My father is a specialist in meat production and encouraged me to barbecue ever since I was a teenager – a habit that I have preserved over time. I also enjoy hanging out and travelling with my wife and son. In addition, I love to walk and listen to music peacefully when the day ends; it is an important way for me to rest and have new insights.

What might someone be surprised to know about you?

Not many people know that I used to draw well when I was a teenager. I loved to write comic books and even created some characters. When my son was a toddler, he asked me to draw stuff all the time. Now he is studying arts at Sheridan College in Oakville, Ontario. When he applied to schools abroad, he even mentioned that he was inspired by my drawings. I was very touched, but also a bit scared of how we can unconsciously influence the careers of our children! 

What is the most played song on your playlist as of now?

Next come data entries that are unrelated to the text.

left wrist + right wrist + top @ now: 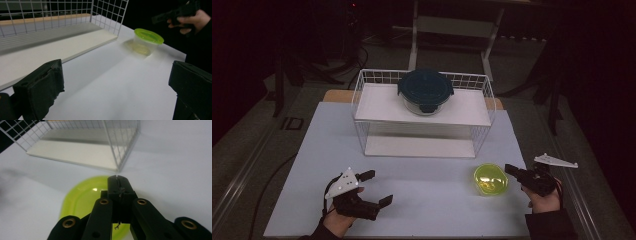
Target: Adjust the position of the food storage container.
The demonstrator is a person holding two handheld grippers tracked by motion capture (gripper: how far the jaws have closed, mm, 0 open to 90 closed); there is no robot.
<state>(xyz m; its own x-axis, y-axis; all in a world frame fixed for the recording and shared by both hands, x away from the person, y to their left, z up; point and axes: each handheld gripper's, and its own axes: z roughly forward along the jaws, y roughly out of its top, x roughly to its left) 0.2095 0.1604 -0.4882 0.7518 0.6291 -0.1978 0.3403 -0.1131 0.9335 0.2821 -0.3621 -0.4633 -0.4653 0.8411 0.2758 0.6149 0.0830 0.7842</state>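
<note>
A small clear tub with a lime-green lid (490, 179) stands on the white table at the front right, also seen in the left gripper view (147, 37). My right gripper (508, 169) hovers just right of it and points at it, jaws pressed together with nothing between them. In the right gripper view the shut tips (117, 180) sit over the green lid (82, 195). My left gripper (378, 188) rests low at the front left, jaws wide apart and empty (117, 82). The right gripper (160, 18) also appears far off in the left gripper view.
A white wire rack (362, 107) with two shelves stands at the middle back of the table. A round glass container with a dark blue lid (426, 90) sits on its top shelf. The lower shelf (417, 146) is bare. The table edges drop to a dark floor.
</note>
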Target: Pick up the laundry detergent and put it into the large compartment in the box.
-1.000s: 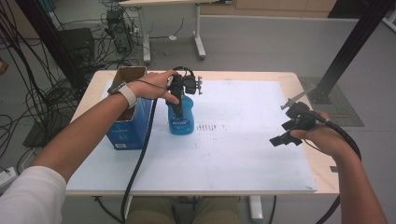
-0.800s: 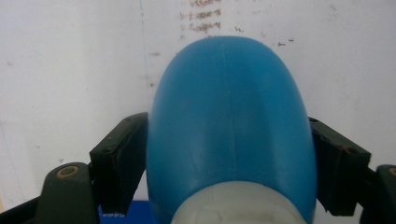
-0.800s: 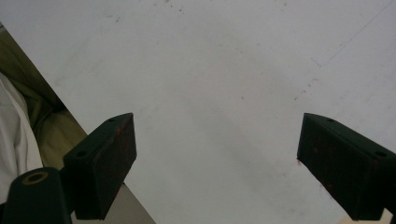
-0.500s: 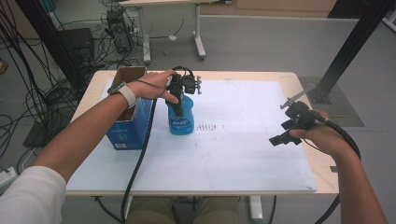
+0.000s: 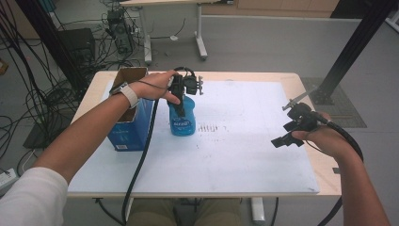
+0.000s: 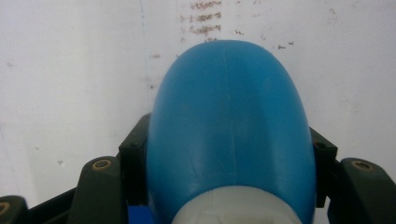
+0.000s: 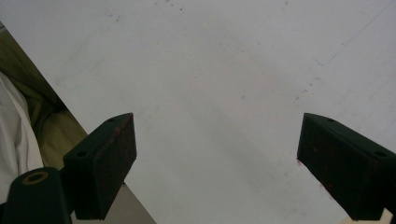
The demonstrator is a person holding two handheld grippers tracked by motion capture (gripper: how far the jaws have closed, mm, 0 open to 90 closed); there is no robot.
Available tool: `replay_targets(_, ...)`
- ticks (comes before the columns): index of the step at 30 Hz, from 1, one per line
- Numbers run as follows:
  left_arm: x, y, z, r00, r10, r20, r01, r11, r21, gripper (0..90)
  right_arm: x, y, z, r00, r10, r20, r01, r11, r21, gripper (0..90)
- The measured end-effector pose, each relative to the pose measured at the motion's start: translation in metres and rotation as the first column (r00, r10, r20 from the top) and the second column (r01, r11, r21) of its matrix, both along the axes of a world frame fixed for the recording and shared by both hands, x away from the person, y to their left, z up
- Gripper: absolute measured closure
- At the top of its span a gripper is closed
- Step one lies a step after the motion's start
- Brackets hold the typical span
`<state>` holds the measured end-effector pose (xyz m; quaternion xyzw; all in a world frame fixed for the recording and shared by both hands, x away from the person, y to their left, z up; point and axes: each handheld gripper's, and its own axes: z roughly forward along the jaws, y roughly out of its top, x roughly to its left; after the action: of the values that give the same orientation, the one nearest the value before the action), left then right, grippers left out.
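A blue plastic bottle (image 5: pixel 182 121) with a white neck stands upright on the white sheet left of centre. My left gripper (image 5: pixel 181 104) comes down over its top, and its jaws have just been closing with the bottle between them. In the left gripper view the black pads (image 6: pixel 135 154) press on both sides of the bottle (image 6: pixel 229 121). My right gripper (image 5: pixel 288 133) hovers over the sheet's right side, held in a hand. Its jaws stand wide apart in the right gripper view (image 7: pixel 217 172) with only bare sheet between them.
A blue carton (image 5: pixel 126 129) with an open cardboard top stands just left of the bottle, under my left forearm. The white sheet (image 5: pixel 235 160) covers most of the wooden table (image 5: pixel 324 181). Faint dark marks (image 5: pixel 211 128) lie right of the bottle. Cables trail off the front edge.
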<state>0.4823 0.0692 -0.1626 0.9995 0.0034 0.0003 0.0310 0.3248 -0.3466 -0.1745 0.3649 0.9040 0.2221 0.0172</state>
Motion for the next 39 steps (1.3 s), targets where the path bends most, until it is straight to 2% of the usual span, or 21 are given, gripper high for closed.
replay_targets(39,-0.0024,0.0008,-0.0002,0.9998,0.017,0.006,-0.017,0.9999,-0.004,38.0,-0.0015,0.0026,0.0040,1.0000,-0.002,0.004,0.002,1.0000,-0.004,12.0)
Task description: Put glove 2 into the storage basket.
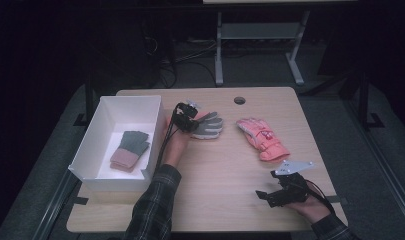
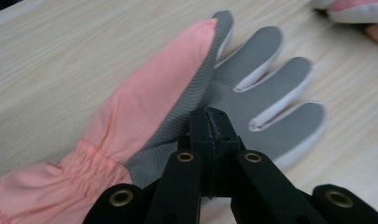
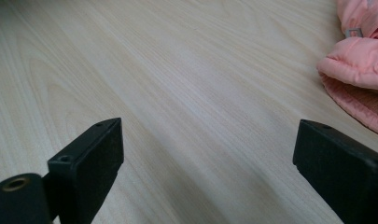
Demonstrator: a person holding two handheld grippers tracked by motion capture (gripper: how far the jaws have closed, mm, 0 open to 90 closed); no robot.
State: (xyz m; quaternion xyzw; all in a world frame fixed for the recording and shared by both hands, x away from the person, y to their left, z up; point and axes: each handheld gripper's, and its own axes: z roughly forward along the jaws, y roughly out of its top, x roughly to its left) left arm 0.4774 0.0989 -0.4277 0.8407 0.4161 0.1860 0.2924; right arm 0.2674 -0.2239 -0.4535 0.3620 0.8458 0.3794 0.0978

My taste is very eclectic. I generally love rock and indie music (bands like Wilco and Arcade Fire), but my playlist substantially shifts from time to time. I am now appreciating elaborate albums from the 1960s and the sound of bands like the Beach Boys (especially the Pet Sounds album) and others. The quality of those compositions and recordings is unparalleled. Given my background in agribusiness, from time to time, I also enjoy Brazilian folk country music. I love Brazilian singer-songwriter Almir Sater, who has wonderful instrumental compositions such as Doma and Fronteira. These have frequently been on my playlist lately. 

What book would you recommend to others on the personal side?

Two books had a profound impact on me recently. One is Elena Ferrante's The Lost Daughter, which recently became a movie. The other is Quarto de Despejo by Carolina Maria de Jesus, which is a collection of notes on her difficult life in a Brazilian slum. Those books are incredibly touching and complex in how they portray the human condition.

And on the business side?

On the business side, given my research interest in socially-oriented strategies, I have been reading a lot about moral philosophy and how it can possibly inform the way organizations approach society. Therefore, I have been particularly interested in foundational writings. A seminal book that has had a huge influence in my current research is John Rawls' A Theory of Justice.